John Goodwin of Galaxy Press, which publishes Hubbard’s books, says he, for one, wrote the press release about the ceremony to help promote Galaxy’s summer 2008 re-release of many of Hubbard’s Western novels, including Buckskin Brigades, a 1937 novel about the Blackfeet.
But Devereaux wants to make it clear the ceremony was not a public relations stunt to sell more books. She says the idea to try and secure a war bonnet for Hubbard was hers alone.
“The reason I did it is because I know that L. Ron Hubbard’s tech saved my life, and I know that this man is a great leader, that he saved the lives of not only me, but many other people,” she says. “And not only that, he is Blackfeet, because he was brought in by a medicine man by the name of Old Tom.”
As far as the legitimacy of the ceremony, she says, “You have to understand that Earl Old Person is the chairman of our tribe, he’s also the chief of my tribe—but there’s also holy societies that exist within the whole tribe. In order to get a war bonnet, you don’t go through the political arena, you go through the spiritual leaders.”
On April 29, Devereaux called the Independent with another concern. “I’ve just talked with my chief of my tribe [Earl Old Person],” she said. “And he’s going to issue me a statement, that I’m going to fax to you when I get it, that basically states that he didn’t speak to you.

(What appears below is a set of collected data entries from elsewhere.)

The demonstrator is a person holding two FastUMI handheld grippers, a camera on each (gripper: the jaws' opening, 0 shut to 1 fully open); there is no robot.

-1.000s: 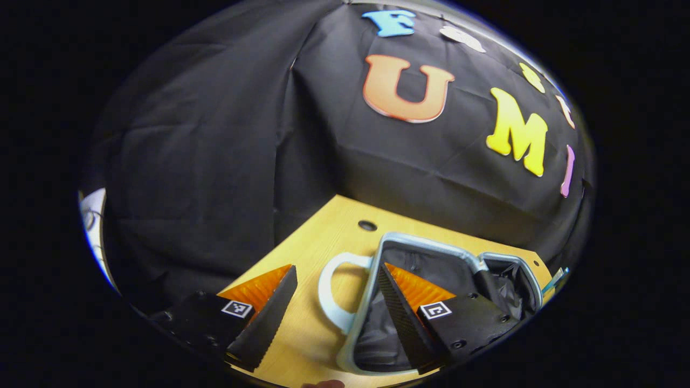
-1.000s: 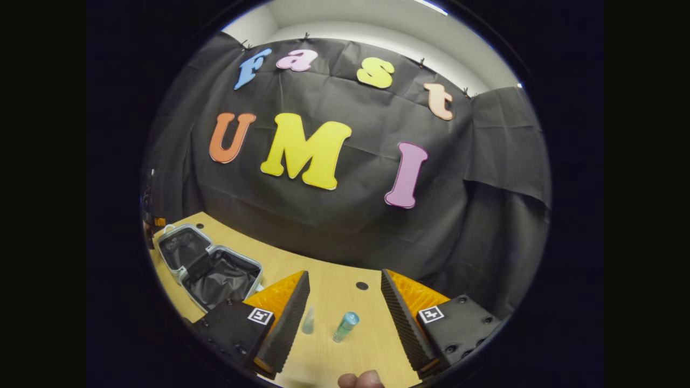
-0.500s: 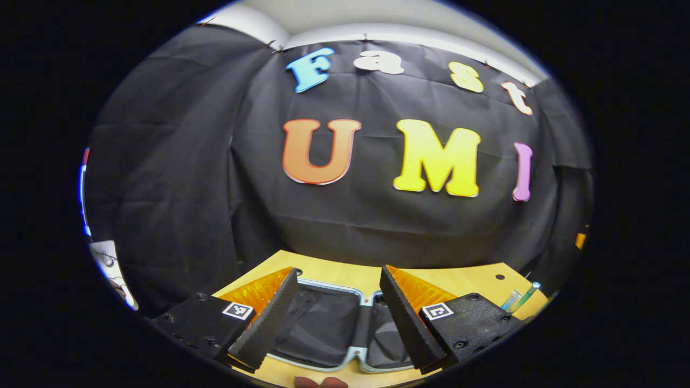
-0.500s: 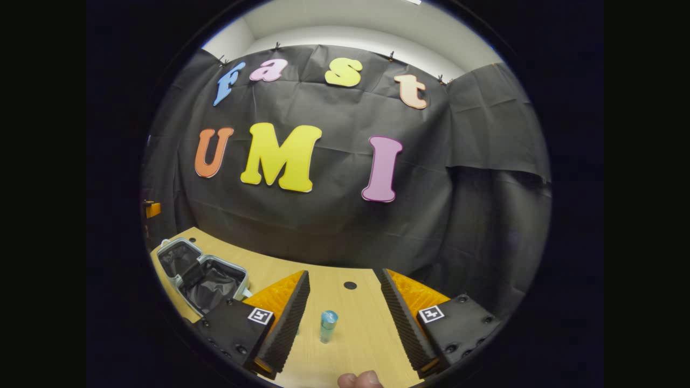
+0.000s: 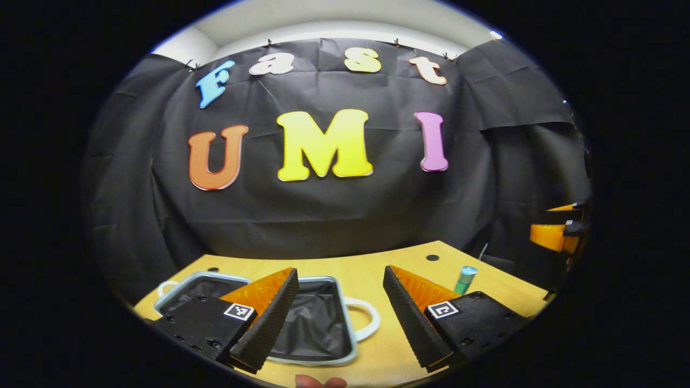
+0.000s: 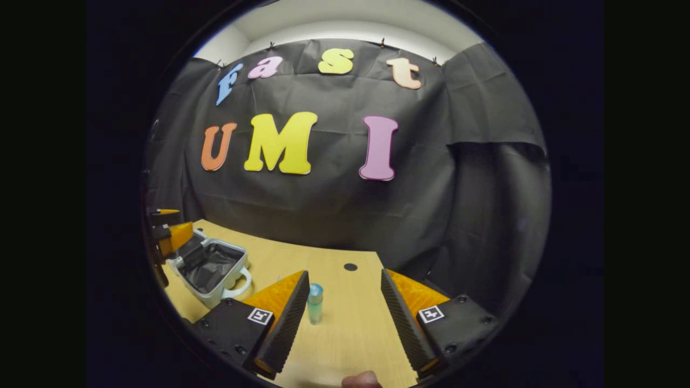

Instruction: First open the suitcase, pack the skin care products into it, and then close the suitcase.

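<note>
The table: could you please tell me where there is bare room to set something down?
The table is bare between the bottle and its right edge, and behind the bottle around the round hole. A narrower strip lies between the open suitcase and the bottle. The left end is crowded by the suitcase, with the left tongs over it.

You get even overhead light in both views; the pale ceiling strip above the wall cloth is brightest. The wooden table (image 6: 345, 328) is well lit, with soft short shadows. Fisheye bending curves its far edge and squeezes things at the rim, where sharpness falls off. No glare or motion blur
</note>
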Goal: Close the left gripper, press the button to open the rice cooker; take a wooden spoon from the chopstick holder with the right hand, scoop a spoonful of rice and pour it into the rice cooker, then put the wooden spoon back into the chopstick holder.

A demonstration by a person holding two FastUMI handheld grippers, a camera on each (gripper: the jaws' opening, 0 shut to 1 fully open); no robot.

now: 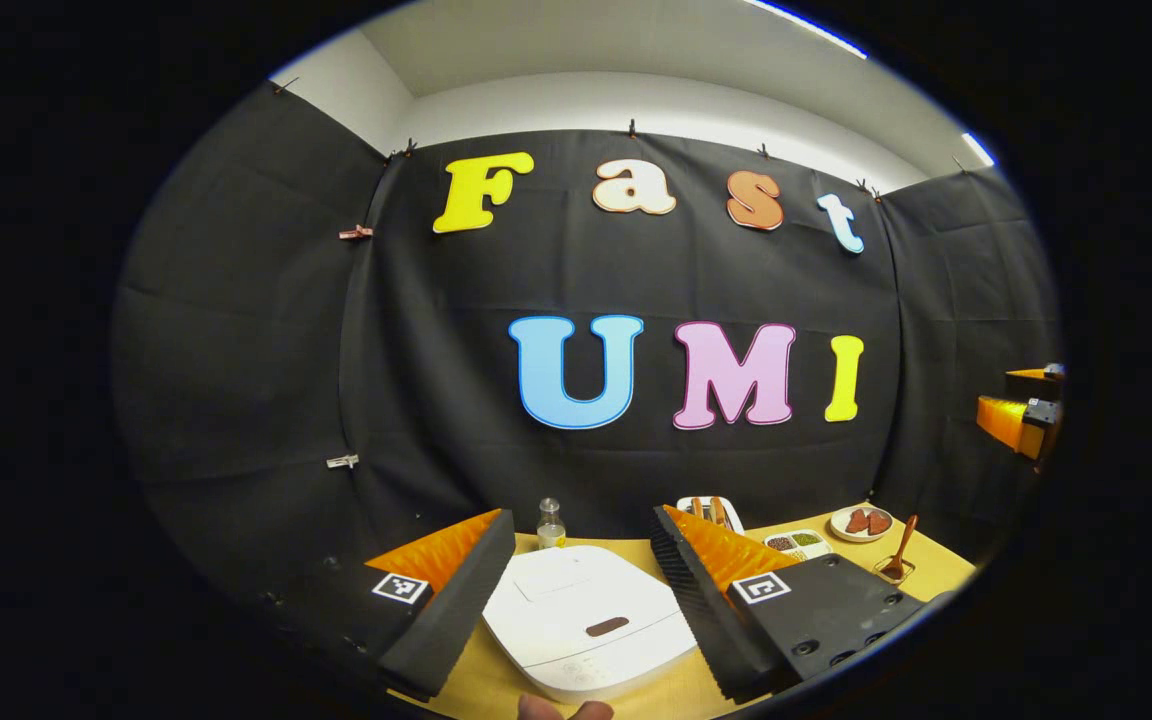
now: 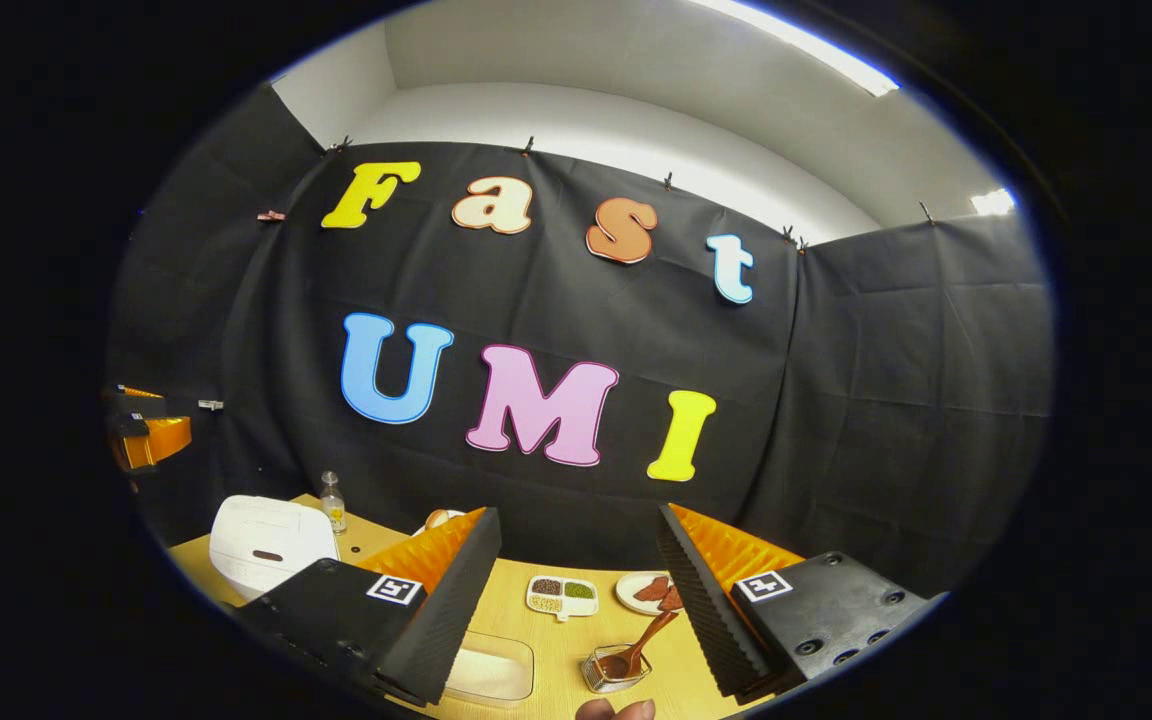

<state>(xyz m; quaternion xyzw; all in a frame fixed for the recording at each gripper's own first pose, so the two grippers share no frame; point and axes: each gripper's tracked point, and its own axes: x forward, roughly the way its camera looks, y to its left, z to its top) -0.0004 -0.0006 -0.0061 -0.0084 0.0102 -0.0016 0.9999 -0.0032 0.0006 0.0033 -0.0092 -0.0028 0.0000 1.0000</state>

“I’m not sure who you spoke to,” she added. “But it wasn’t my chief, because I’ve been in touch with him.”
The fax never arrived, but a few hours later a woman saying she was on Old Person’s staff called to say, “Mr. Old Person does not in any way wish to be quoted or have his name mentioned in the article. He is going to retract everything.”
It might be easy to think the Blackfeet caught up in Scientology have been swayed by the glamour of Hollywood, or by expert persuasion, and free books and promises. But considering the problems on the reservation—and the fact that Ground, Running Crane and the others don’t see any other organization rushing in to help them—it’s perhaps not surprising that they would at least give the religion a try.
Running Crane, for one, says the situation is simple: She thinks Scientology theories are helpful and she’s going to try to help people with them.
“It’s just a matter of people having the faith in the tech itself and to know that it is going to work, after they see all the concepts and precepts,” she says.
If Hubbard’s methods don’t work, she thinks the group that’s been formed will stay together and keep trying to help in other ways.
Since their last meeting, Running Crane says they’ve found a building they can use to hold meetings, teach Hubbard’s technologies, and even have a coffee shop where local teens can hang out.
“Our commitment is really strong, it’s powerful, and it’s going to stay together,” she says, “regardless.”